Being a target is much more empowering than being a victim.

4. There’s no power in being a victim.

A target can defend themselves, whereas, a victim cannot. A victim is powerless to do anything about their situation. There’s no power nor dignity in being a victim.

However, when a person is a target, they maintain some power and dignity. In that, they lessen the impact of the bullying on their mental health.

Therefore, if you can change the way you view yourself and see your bullies exactly for who and what they are, they will have little control over you. Moreover, you’re less likely to allow their words and behavior to get into your head.

Target vs victim:

A target is a mark. a victim is prey.

In other words, a target is a person chosen by bullies as a perceived enemy to attack. On the other hand, a victim is a person bullies harm, oppress, and destroy.
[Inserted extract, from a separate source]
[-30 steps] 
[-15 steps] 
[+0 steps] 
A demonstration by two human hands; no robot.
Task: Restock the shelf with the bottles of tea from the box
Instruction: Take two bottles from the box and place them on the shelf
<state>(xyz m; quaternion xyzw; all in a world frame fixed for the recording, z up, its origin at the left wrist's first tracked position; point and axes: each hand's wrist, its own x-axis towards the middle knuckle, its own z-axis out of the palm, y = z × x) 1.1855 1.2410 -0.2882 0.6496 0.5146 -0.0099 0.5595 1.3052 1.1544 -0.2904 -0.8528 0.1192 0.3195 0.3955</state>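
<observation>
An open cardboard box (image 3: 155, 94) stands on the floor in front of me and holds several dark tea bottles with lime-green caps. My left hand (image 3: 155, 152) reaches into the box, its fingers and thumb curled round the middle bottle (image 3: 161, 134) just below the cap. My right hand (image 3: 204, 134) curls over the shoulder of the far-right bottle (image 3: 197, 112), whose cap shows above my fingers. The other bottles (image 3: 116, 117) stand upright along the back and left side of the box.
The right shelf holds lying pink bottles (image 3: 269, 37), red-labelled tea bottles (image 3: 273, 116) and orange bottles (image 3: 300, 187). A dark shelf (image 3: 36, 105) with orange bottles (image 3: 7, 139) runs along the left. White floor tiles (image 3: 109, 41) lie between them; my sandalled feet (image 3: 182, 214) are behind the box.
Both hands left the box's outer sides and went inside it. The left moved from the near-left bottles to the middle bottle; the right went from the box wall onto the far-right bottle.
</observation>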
The word victim says that you don’t stand up for yourself. You only capitulate. But the word target says that, although people attack you on a regular basis, you don’t give into fear. Moreover, you stand up for yourself no matter what it may cost you.

Your Choice of Words Can Have Consequences You Don’t Realize

When you view yourself as a victim, you give your bullies exactly what they want. You hand them power over your life.

You, in a sense, surrender yourself. Consequently, you will most likely to suffer physical and/or psychological damage.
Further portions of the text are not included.